Time is of the essence

KPMG CORNER - Maria Ofelia B. Galura -

(First of two parts)

By its nature, the value-added tax (VAT) is an indirect tax. This means that the amount of tax may be passed on to the buyer, transferee or lessee of the goods, properties or services.

For VAT purposes, the Philippines adopted the tax credit method wherein a taxpayer can credit against or subtract from the VAT which he charged on his sales (outputs) the VAT which he paid on his purchases (inputs).

If at the end of the taxable quarter the output VAT exceeds the input VAT, the excess shall be paid by the taxpayer. Conversely, if the input VAT exceeds the output VAT, the excess shall be carried over to the succeeding quarter or quarters. However, in cases of a zero-rated sale or a cancellation of VAT registration, the excess input VAT may be claimed by the taxpayer as a refund or a credit against other internal revenue taxes.

The taxpayer must comply not only with the substantial, but also with the procedural requirements, more particularly the prescriptive periods, prescribed under the National Internal Revenue Code (NIRC), as amended, in order to claim the input VAT attributable to either a zero-rated sale or a cancellation of VAT registration.

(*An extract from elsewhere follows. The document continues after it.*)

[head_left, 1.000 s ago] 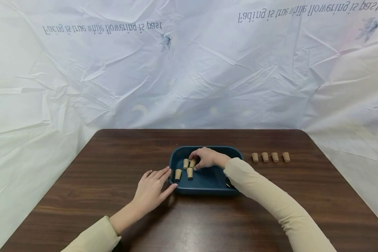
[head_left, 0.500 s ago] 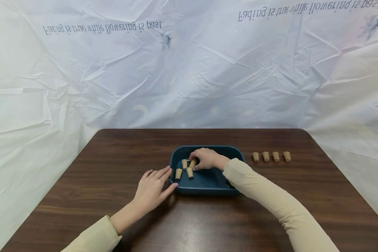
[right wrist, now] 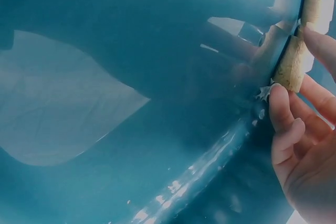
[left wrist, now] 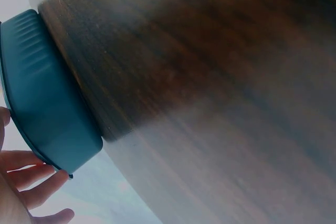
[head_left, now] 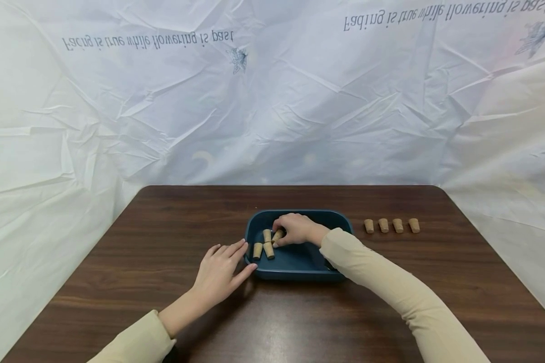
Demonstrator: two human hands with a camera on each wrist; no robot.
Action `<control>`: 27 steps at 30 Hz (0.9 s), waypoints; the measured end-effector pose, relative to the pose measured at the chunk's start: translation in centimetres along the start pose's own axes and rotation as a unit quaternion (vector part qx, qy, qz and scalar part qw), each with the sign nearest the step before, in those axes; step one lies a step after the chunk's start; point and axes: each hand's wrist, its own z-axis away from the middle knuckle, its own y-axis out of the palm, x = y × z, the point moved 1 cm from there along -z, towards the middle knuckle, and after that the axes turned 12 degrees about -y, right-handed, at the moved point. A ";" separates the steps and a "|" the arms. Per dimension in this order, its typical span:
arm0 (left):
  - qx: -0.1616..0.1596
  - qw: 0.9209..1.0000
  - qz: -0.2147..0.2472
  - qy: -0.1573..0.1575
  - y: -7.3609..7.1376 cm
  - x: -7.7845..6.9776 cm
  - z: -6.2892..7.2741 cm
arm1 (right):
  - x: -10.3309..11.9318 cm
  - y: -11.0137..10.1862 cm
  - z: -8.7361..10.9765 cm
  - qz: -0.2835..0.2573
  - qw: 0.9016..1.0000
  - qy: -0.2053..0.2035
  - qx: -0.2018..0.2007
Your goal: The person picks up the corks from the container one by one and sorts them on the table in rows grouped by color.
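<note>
A dark blue tray (head_left: 300, 276) lies on the table with tapered cork stoppers in its left part. My right hand (head_left: 295, 228) reaches into it and pinches a tilted cork stopper (right wrist: 290, 66) between thumb and fingers. Just left of those fingers, a back cork (head_left: 267, 235) and a front cork (head_left: 269, 250) lie end to end. Another cork (head_left: 258, 250) is beside them, near the tray's left wall. My left hand (head_left: 220, 269) rests with extended fingers at the tray's left rim; the left wrist view shows its fingertips on the tray's edge (left wrist: 52, 98).
To the right of the tray, a row of several corks, among them a leftmost cork (head_left: 369, 226) and a rightmost cork (head_left: 414, 225), stands on the dark wooden table (head_left: 186, 212). A wrinkled white sheet (head_left: 272, 126) hangs behind the table's far edge. My right sleeve crosses the tray's right side.
The front cork has slid left and tilted, now meeting the back cork end to end. The cork at my right fingers leans more. My left hand has stayed at the rim.
</note>
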 end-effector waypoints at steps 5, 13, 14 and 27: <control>-0.001 1.000 0.001 0.001 0.0 0.0 0.0 | 0.1 -0.1 0.0 -0.004 1.000 -0.004 -0.002; 0.002 1.000 0.000 -0.001 -0.1 -0.2 0.0 | -0.6 -0.2 0.3 -0.099 0.995 -0.006 0.010; 0.003 1.000 -0.001 -0.002 -0.1 -0.2 0.0 | -0.8 -0.3 0.3 -0.108 0.994 -0.009 0.011; 0.005 1.000 -0.003 -0.009 0.1 0.0 0.0 | -0.8 -4.3 2.1 -0.155 0.986 -0.065 -0.018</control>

The VAT rate is set at 12 percent. This rate, however, may be reduced to zero percent if the sale of goods or services arises from zero-rated transactions. A zero-rated transaction generally refers to an export sale of goods or services. When a seller enters into a zero-rated transaction, the sale is subject to zero percent VAT, which may result to excess input VAT. Applying the tax credit method, the seller is entitled to claim the VAT which he paid on his purchases through a refund or a credit against other internal revenue taxes. The taxpayer must file an administrative claim for VAT refund with the Commissioner of Internal Revenue (CIR) within two years after the close of the taxable quarter when the sales are made.

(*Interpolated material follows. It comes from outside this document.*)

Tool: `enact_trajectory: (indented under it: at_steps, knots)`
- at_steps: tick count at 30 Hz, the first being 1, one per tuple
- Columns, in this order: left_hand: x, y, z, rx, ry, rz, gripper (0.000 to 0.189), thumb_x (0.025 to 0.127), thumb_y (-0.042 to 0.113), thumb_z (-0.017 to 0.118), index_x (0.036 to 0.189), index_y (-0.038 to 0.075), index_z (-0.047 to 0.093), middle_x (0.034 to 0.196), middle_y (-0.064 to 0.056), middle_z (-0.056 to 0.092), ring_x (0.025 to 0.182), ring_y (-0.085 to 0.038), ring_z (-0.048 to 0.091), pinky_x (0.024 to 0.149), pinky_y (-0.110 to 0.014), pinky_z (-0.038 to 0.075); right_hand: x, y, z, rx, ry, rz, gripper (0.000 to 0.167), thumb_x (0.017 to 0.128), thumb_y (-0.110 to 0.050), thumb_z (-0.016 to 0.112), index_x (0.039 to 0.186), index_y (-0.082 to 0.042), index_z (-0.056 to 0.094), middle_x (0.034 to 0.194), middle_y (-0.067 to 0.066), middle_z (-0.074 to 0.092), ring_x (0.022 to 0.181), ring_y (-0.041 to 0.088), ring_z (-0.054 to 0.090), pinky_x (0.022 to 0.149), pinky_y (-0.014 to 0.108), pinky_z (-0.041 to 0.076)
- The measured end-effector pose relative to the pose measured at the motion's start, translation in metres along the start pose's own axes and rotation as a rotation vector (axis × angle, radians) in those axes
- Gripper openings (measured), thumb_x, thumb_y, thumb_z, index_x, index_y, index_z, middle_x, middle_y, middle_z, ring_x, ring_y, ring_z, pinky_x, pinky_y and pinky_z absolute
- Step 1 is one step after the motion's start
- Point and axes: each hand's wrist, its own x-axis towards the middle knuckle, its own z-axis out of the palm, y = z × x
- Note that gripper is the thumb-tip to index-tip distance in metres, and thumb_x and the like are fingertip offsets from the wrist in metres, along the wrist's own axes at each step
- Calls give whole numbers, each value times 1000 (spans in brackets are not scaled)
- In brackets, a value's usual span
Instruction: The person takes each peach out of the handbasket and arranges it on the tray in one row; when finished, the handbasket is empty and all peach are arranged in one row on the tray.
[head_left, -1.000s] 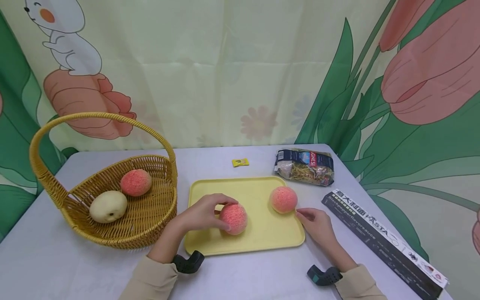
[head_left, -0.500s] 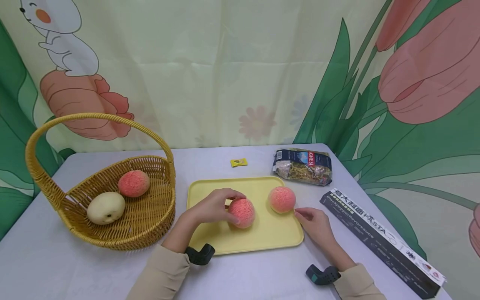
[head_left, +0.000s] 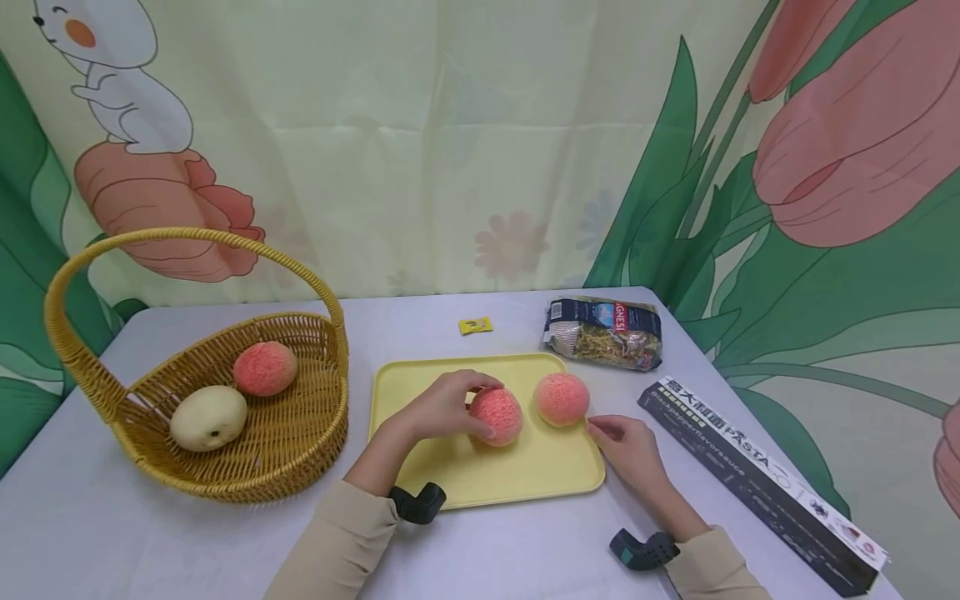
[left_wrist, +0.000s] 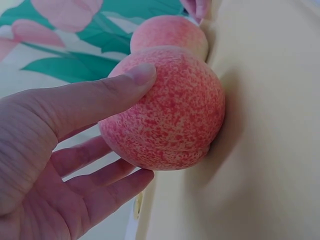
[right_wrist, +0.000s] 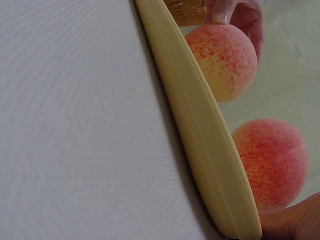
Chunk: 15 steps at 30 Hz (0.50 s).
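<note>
pink and softly speckled, the held peach (head_left: 498,417) sat at the centre of the frame, on or just over the yellow tray (head_left: 450,479). the left hand (head_left: 452,406) gripped it, thumb on one side and fingers curved behind; the second peach (head_left: 562,400) stood just beside it, to the right, with a slim gap between them in the head view. the right hand (head_left: 630,450), right of centre, had its fingertips at the tray's right rim; whether it pinched that rim or only touched it, i could not tell.

a light, even hold seemed best, since a round fruit could roll if let go abruptly. a low wrist and slow movement suited the narrow gap, as a knock could have sent the second peach toward the rim.

the underside of the held peach was out of sight, so its contact with the tray could not be confirmed. in the left wrist view it covered part of the second peach. the right wrist view cut the right hand off at the lower right and showed only a sliver of basket (right_wrist: 186,12) at the top.
</note>
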Motion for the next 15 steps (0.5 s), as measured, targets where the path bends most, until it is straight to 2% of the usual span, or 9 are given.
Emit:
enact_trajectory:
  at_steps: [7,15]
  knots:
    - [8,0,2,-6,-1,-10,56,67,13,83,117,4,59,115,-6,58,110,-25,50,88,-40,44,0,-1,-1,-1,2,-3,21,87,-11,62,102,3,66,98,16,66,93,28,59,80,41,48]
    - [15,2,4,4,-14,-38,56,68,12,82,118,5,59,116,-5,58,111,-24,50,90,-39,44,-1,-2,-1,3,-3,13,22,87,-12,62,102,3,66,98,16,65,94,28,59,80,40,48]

Likewise, when a taxpayer ceases to engage in business, there may be unutilized input VAT as of the time of cessation of business. The NIRC provides that a person whose registration has been cancelled due to retirement from or cessation of business, or due to changes in or cessation of status of a VAT-registered person may apply for the issuance of a tax credit certificate (TCC) for any unused input tax which may be used in payment of his other internal revenue taxes. The application for the issuance of a TCC must be filed within two years from the date of cancellation of VAT registration.

In a claim for VAT refund arising from either a zero-rated transaction or a cancellation of VAT registration, the CIR may grant a refund within 120 days from the date of submission of complete documents in support of the claim. However, upon the filing of an administrative claim for VAT refund with the CIR, a tax audit will automatically follow to determine the whether or not the taxpayer has complied with the substantiation requirements as well as the procedural requirements for claiming a VAT refund. This tax audit usually covers three taxable years prior to the filing of the administrative claim for VAT refund.

If the CIR denies the claim, the taxpayer may file a judicial claim through an appeal to the Court of Tax Appeals (CTA) within 30 days from receipt of the decision. If, on the other hand, the CIR does not act on the claim, the taxpayer may appeal to the CTA within 30 days from the lapse of the abovementioned 120 days within which the CIR is mandated to act on the claim. In other words, there are options which the taxpayer may take after the filing of an administrative claim with the CIR. The taxpayer may appeal, without waiting for the lapse of the 120-day period, the adverse decision of the CIR within 30 days from receipt of the decision. In the alternative, the taxpayer may wait for the lapse of the 120-day period then appeal due to the inaction of the CIR within 30 days from the lapse of the said 120 days.

To be concluded

(Maria Ofelia B. Galura is a Supervisor for Tax of Manabat Sanagustin & Co., CPAs, a member firm of the KPMG network of independent member firms affiliated with KPMG International Cooperative (KPMG International), a Swiss entity.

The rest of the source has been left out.